In Kietz ist von dem Erdöl selbst gar nichts zu sehen: Es fließt in Edelstahlleitungen von der Bohrstelle in den Separator und von dort in die Tanks. Etwa zweieinhalb Stunden braucht das zunächst handwarme Öl für diesen Weg. Drei- bis viermal am Tag rollt ein Tanklastzug an, der das Öl aus den Tanks pumpt und in die Raffinerie nach Schwedt bringt. Für die Förderung, Reinigung und Lagerung des flüssigen Rohstoffs ist nur ein kleiner Teil der Anlagen in Kietz notwendig. Der größere Teil der Röhren, Behälter und Reaktoren dient zur Verarbeitung des Erdgases, das mit dem Öl nach oben kommt. "Das Erdgas hier hat einen sehr hohen Schwefelwasserstoffgehalt", sagt Westphal. Bevor das Gas weiterverarbeitet werden könne, müsse es davon befreit werden. Dieser Prozess sei sehr aufwändig und kompliziert. Deshalb sei die Förderstätte auch zu DDR-Zeiten nicht erschlossen worden.

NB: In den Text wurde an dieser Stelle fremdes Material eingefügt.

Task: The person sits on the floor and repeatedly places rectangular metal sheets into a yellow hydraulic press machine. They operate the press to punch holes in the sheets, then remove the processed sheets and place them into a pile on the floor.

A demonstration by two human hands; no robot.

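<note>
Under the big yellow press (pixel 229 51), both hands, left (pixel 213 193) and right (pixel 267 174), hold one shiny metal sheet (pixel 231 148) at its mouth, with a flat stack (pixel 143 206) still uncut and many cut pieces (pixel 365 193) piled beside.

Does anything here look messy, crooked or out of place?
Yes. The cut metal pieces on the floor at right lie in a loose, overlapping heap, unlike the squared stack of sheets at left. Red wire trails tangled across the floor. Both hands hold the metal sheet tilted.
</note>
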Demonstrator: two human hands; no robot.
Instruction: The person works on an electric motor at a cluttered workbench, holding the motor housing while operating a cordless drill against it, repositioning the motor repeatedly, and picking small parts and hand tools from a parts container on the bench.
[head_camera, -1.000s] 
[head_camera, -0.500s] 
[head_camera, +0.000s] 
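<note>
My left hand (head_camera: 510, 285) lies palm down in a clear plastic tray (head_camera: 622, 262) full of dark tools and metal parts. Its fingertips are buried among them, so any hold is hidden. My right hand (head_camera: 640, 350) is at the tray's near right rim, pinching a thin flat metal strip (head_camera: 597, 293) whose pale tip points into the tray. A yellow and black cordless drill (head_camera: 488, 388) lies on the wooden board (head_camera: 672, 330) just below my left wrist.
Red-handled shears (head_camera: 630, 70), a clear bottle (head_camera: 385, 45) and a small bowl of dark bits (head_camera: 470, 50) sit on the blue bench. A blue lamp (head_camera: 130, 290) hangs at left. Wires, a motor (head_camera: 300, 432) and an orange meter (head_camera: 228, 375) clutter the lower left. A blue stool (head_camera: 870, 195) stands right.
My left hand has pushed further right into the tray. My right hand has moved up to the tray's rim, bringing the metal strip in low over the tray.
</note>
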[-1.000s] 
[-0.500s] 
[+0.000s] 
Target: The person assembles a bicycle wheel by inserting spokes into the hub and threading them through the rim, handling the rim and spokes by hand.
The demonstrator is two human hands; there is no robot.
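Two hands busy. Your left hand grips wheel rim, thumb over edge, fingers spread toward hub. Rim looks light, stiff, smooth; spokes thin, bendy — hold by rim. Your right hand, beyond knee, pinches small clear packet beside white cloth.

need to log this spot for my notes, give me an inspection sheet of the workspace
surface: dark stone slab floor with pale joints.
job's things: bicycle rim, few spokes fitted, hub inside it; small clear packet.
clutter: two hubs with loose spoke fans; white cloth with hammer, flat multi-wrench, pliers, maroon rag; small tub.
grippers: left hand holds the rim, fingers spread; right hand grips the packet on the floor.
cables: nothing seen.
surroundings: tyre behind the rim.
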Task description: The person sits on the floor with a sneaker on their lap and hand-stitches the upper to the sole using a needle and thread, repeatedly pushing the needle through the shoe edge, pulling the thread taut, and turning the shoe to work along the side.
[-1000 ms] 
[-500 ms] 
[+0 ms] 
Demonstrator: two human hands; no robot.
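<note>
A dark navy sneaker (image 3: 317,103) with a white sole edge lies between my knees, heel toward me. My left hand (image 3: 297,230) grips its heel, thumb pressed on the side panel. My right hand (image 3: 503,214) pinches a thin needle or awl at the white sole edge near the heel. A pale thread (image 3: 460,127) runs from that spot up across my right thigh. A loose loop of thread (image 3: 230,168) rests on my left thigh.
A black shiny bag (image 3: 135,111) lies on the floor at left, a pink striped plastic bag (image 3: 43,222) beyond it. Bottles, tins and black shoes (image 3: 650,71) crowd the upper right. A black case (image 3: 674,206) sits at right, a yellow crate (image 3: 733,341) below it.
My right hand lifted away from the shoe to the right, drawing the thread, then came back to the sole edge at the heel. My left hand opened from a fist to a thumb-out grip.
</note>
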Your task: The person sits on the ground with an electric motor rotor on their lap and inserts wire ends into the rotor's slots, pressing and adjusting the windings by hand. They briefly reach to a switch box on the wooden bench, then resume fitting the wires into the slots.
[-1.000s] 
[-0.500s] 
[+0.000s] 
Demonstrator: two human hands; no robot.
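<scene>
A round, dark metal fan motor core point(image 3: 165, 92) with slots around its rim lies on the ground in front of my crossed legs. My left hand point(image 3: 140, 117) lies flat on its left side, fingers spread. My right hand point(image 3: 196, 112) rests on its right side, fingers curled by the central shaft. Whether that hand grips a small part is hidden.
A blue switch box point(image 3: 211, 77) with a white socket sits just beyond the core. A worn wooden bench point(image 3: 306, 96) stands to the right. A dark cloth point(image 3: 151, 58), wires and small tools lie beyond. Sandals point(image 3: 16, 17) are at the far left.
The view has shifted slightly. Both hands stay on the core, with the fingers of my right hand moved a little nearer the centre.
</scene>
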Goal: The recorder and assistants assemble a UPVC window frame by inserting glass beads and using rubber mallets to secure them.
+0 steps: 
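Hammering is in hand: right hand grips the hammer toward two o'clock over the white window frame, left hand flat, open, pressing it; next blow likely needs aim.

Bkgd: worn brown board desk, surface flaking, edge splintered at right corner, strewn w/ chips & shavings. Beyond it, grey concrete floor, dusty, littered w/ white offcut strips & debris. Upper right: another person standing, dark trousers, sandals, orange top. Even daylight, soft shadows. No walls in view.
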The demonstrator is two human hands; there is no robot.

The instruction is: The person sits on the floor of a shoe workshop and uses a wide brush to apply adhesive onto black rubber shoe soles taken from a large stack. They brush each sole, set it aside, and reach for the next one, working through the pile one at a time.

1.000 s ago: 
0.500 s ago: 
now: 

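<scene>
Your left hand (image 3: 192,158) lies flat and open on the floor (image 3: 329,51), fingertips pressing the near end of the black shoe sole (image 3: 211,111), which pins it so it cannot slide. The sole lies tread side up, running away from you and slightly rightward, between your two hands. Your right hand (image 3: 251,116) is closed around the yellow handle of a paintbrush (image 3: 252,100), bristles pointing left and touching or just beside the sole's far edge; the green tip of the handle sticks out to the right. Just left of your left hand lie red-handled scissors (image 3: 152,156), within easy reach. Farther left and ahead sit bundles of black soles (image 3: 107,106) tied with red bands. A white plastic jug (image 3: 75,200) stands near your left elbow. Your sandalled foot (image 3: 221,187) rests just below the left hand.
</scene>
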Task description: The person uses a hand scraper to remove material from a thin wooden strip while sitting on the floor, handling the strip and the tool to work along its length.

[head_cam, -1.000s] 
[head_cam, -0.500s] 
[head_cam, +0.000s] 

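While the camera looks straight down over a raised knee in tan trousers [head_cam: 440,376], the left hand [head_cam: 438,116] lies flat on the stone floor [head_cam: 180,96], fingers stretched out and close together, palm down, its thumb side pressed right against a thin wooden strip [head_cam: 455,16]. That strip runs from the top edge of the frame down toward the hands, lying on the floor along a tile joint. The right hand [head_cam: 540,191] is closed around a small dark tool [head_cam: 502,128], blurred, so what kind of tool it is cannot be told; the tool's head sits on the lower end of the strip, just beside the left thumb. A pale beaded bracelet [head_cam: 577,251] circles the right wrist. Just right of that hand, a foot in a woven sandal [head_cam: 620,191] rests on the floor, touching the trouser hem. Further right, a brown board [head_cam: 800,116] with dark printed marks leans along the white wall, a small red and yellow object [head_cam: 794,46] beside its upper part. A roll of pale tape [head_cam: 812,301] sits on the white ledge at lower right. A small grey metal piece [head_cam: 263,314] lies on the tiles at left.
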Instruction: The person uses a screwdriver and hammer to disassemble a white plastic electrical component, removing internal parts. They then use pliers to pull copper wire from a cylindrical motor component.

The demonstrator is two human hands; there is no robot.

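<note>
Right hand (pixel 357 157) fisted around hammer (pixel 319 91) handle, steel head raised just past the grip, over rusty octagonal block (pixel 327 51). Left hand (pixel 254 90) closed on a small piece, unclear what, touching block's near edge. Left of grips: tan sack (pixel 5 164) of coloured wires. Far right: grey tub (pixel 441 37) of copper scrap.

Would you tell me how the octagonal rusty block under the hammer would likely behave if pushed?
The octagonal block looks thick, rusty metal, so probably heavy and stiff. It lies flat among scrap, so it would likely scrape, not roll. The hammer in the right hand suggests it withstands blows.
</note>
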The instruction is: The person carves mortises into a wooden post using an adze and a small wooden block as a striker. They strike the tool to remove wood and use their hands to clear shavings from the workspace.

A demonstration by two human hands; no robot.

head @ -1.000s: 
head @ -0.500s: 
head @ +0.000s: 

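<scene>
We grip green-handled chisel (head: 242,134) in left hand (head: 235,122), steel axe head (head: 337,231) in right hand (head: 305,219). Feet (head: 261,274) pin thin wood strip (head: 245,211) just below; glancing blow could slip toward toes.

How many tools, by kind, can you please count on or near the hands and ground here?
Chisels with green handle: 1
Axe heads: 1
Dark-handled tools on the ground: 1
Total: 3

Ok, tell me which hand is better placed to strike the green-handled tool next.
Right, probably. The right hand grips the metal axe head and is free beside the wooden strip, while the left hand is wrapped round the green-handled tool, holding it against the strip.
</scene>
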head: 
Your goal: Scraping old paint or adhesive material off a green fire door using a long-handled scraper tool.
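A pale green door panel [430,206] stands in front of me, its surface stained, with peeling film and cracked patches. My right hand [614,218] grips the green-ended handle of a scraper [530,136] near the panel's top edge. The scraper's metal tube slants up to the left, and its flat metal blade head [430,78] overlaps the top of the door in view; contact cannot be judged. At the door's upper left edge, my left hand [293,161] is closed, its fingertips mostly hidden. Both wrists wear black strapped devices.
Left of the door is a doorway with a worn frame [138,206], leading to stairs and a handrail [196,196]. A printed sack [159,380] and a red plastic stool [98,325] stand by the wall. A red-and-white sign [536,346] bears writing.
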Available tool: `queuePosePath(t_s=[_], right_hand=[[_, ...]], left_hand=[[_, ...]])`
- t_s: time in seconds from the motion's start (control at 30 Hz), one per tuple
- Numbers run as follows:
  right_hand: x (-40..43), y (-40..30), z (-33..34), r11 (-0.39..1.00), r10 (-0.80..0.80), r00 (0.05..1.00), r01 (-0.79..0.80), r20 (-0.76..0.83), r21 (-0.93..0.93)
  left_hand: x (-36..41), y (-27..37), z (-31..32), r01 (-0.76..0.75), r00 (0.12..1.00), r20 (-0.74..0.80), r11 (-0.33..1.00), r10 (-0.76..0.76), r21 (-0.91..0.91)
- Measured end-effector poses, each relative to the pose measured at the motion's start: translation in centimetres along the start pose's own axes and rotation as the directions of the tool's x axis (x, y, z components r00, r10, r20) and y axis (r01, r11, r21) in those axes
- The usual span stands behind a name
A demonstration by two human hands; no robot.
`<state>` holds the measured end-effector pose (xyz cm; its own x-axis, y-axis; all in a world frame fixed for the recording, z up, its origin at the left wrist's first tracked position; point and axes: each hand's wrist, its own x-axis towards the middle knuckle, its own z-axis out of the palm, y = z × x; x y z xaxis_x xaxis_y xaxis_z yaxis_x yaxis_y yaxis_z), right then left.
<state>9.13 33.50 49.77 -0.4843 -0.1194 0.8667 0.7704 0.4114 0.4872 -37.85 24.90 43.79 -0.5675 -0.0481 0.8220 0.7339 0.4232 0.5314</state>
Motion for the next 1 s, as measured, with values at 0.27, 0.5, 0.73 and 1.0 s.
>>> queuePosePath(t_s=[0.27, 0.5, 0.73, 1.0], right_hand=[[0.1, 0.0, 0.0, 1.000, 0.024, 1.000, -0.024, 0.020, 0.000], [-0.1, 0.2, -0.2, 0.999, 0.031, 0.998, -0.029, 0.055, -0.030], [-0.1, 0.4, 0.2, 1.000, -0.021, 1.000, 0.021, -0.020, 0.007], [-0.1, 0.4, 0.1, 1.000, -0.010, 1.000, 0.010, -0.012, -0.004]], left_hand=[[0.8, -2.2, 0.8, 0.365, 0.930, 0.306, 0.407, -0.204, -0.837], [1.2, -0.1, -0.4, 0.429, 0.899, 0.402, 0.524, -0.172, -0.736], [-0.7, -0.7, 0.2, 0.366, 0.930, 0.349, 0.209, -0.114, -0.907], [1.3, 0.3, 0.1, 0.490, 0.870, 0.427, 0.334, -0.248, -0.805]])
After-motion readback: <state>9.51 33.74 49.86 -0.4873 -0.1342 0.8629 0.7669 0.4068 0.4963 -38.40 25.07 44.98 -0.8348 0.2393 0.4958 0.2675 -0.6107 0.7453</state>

Vorrat reicht noch gut zehn Jahre
18 500 Kubikmeter Gas werden nach Firmenangaben in Kietz pro Tag gefördert und aufbereitet. Über eine gut drei Kilometer lange Leitung kommt der Großteil des Erdgases in ein Blockheizkraftwerk in Manschnow. Mit der Wärme werden kommunale Wohnungen und die Gewächshäuser eines Gartenbauunternehmens geheizt, sagt Westphal. Ein Teil des Gases wird in elektrische Leistung verwandelt und in das örtliche Stromnetz eingespeist.
"Der Vorrat an Erdöl und Erdgas wird in zehn bis 15 Jahren ausgebeutet sein", sagt Harald Westphal, der Betriebsleiter. Die EEG hat in der Vergangenheit nach neuen Quellen forschen lassen - aber keine erschien rentabel. "Wenn die Kietzer Lagerstätte ausgebeutet ist", sagt Rainer Ihl, "wird es vermutlich keine Erdölförderung mehr in Brandenburg geben."
Weltweit der wichtigste Energieträger // Die Hauptbestandteile des Erdöls sind Kohlenstoff (80 bis 87 Prozent) und Wasserstoff.
Die Entstehung des Erdöls ist nicht restlos geklärt. Als wahrscheinlich gilt, dass es aus organischen Stoffen - wie Kleinpflanzen und -tieren - entsteht, die unter ganz besonderen Bedingungen (kein Sauerstoff; bestimmter Druck und Temperatur) verrotten.
Verarbeitet wird es zum einen u. a. zu Benzinen und Heizöl, zum anderen zu Kunststoffen. Erdöl gilt als weltweit wichtigster Energieträger.
Weltweit gefördert wurden im vorigen Jahr laut Esso AG 3,6 Milliarden Tonnen Erdöl - am meisten in Saudi-Arabien (439,8 Millionen Tonnen), den USA (351,8) und in der Russischen Föderation (325,8).
In Deutschland wurden im vergangenen Jahr 3,1 Millionen Tonnen Erdöl gefördert - und zeitgleich 129 Millionen Tonnen verbraucht.
Weltweit verbraucht wurden laut Esso AG 3,5 Milliarden Tonnen Erdöl. Die Ölreserven weltweit betrugen 139,7 Milliarden Tonnen.